Assigned task:
The required output is the lines below from the line containing "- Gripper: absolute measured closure" to the line containing "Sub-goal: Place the", inclusive, retyped exactly. No other lines belong in it.
^^^^^^^^^^^^^^^^
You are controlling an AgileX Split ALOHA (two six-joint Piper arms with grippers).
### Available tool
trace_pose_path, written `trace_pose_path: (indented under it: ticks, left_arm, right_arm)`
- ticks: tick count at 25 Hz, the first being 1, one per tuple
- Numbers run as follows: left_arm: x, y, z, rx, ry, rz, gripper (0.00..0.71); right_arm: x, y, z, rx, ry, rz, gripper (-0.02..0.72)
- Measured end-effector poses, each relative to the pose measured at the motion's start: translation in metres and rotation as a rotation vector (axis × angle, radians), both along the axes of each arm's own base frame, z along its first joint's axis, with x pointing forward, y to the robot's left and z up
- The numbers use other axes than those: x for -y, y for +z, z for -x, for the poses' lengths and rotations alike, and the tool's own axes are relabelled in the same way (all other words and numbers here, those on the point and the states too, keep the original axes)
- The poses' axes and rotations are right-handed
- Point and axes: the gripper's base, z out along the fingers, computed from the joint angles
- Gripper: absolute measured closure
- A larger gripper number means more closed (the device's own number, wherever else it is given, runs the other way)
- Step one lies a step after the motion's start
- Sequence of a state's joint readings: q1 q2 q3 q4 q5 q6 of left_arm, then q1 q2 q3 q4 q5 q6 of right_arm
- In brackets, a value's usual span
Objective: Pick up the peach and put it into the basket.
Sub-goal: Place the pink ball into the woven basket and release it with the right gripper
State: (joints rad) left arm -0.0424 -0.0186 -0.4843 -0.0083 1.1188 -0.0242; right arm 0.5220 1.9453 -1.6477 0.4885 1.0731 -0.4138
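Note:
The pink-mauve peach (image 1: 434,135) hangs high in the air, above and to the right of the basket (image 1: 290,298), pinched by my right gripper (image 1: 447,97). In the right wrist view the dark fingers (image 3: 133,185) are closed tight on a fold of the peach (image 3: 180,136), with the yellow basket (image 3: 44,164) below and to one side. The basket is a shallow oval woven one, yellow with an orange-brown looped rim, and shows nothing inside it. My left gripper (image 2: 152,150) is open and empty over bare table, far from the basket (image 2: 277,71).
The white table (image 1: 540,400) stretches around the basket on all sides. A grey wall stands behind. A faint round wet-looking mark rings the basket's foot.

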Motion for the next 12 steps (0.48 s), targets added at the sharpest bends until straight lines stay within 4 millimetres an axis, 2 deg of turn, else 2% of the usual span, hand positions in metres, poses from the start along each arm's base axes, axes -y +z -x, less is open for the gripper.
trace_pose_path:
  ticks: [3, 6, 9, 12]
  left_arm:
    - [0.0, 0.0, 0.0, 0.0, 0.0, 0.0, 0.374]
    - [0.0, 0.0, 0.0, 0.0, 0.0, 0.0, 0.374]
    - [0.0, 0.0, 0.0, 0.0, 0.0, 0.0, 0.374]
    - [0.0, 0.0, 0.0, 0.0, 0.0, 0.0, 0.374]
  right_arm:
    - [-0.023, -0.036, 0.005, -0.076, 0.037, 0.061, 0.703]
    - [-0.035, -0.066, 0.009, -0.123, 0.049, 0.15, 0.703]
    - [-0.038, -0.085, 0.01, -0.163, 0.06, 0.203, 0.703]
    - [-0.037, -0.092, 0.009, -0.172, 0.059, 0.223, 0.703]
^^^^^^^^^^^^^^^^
Response area:
- Gripper: absolute measured closure
- A larger gripper number means more closed (the device's own number, wherever else it is given, runs the other way)
- Step one lies a step after the motion's start
- Sequence of a state's joint readings: q1 q2 q3 q4 q5 q6 of left_arm, then q1 q2 q3 q4 q5 q6 of right_arm
- In brackets, a value's usual span
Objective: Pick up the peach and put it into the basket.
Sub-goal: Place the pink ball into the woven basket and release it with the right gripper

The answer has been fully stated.